Hubo un momento de desconcierto general, seguido de un profundo silencio, hasta que una carcajada estruendosa se elevó en la sacristía. Don Ernesto reía a mandíbula batiente, las lágrimas le saltaban de los ojos y se agarraba al respaldo de una silla con la mano derecha mientras que con la izquierda se apretaba el bajo vientre por miedo a que, con su incontenible risa, su hernia inguinal se estrangulara. Así estuvo durante un par de minutos hasta que por fin pudo empezar a controlarse e intentar, a duras penas, pues aquella hilarante risa seguía fluyendo a su garganta, dar una explicación a su actitud.

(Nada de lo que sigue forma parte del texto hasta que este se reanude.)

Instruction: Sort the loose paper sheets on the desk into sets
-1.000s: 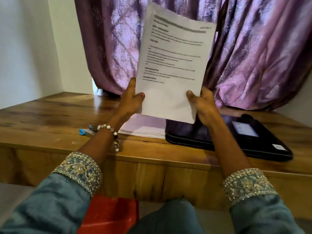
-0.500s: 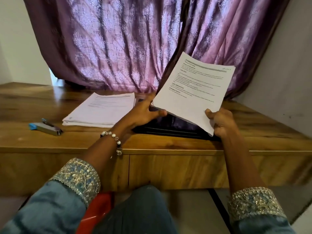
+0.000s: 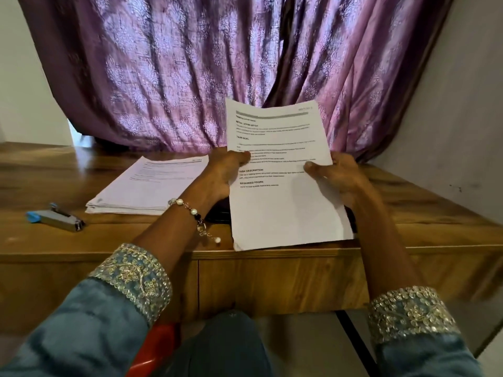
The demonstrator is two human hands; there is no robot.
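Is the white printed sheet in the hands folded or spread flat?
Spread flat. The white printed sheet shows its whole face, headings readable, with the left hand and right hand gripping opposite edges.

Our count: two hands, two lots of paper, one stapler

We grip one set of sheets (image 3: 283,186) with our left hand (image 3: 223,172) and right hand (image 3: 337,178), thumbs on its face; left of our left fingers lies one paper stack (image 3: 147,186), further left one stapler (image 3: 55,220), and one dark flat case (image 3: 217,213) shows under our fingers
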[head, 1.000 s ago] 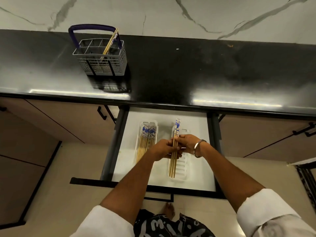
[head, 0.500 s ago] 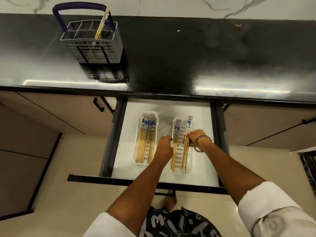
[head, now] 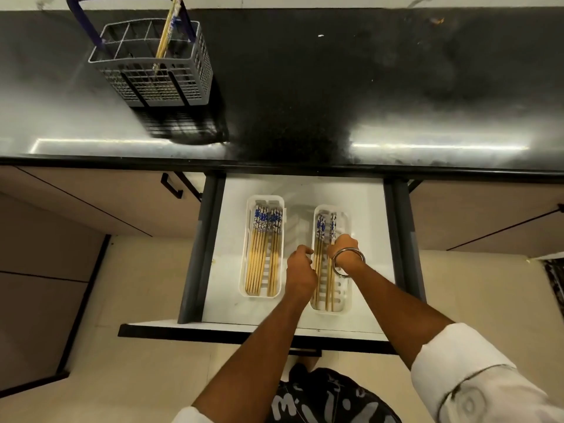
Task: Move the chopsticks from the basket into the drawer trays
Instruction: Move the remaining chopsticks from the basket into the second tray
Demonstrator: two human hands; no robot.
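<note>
A grey wire basket with a blue handle stands on the black counter at the far left, with a few chopsticks upright in it. Below, the open white drawer holds two white trays. The left tray is filled with several blue-tipped chopsticks. The right tray holds two pairs of chopsticks. My right hand, with a metal bangle, curls its fingers on the right-hand pair. My left hand hovers loosely curled beside the tray's left edge and holds nothing.
The black counter edge overhangs the back of the drawer. Dark drawer rails run down both sides, and the drawer front juts toward me. Beige cabinet doors with black handles flank the drawer. A tiled floor lies below.
The bundle held in both hands above the right tray now lies split in the tray. My left hand let go and drew back left. The view tilted down.
</note>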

Una vez repuesto, don Ernesto explicó que la causa de aquel fenómeno se debía a los audífonos que doña Avelina había estrenado hacía tres días y a él mismo por haberse olvidado de advertirla. Explicó que a estos aparatos, a diferencia de los tradicionales, que cuando la pila se está agotando avisan emitiendo un pitido o una melodía y a los diez o quince minutos vuelven a repetir el aviso para indicar que, si no se cambia la pila inmediatamente, se apagará definitivamente, se les ha grabado un mensaje de voz que alerta de que la pila se está agotando y, como el fabricante conoce en nombre del cliente, había grabado dicho aviso personalizándolo con el nombre de doña Avelina. Ahora, tras esta explicación, el jolgorio fue general. Todos los presentes, incluso don Salvador, fijaron su vista en doña Avelina y rieron de buena gana durante un buen rato.

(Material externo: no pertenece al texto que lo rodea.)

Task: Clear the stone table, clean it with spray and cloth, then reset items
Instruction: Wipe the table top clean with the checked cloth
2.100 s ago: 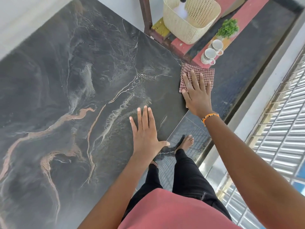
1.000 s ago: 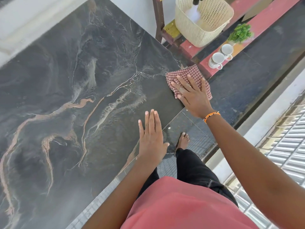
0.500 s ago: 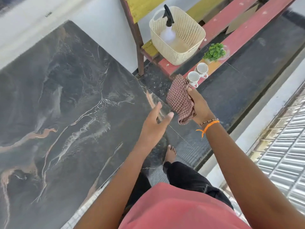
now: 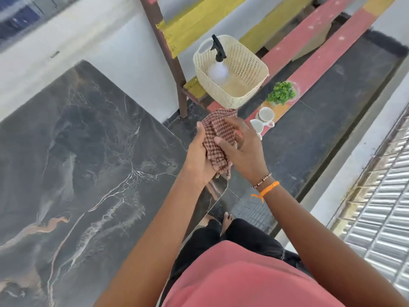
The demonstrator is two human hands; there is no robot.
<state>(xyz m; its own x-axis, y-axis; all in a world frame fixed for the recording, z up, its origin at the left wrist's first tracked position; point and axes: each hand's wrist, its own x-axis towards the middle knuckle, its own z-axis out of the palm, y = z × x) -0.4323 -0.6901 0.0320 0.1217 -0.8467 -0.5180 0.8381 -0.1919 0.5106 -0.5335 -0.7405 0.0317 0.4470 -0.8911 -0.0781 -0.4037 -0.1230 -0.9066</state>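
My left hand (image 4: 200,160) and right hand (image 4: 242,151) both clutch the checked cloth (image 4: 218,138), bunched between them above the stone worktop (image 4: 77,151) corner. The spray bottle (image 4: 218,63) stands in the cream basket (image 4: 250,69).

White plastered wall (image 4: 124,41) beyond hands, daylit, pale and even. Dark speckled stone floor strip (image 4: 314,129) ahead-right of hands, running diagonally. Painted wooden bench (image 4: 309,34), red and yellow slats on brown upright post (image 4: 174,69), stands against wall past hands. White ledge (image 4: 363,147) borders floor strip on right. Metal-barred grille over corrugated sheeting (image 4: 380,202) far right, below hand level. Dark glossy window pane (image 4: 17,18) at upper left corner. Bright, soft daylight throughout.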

Ni que decir tiene que doña Consuelo se encargó de que aquel incidente corriera como la pólvora por todo el pueblo; después de aquel día, cuando doña Avelina salía de casa y cruzaba la plaza para dirigirse a la iglesia, los parroquianos la miraban, cuchicheaban entre sí y soltaban una carcajada, sobre todo las mujeres. El prestigio de doña Avelina nunca más se repuso de aquel golpe.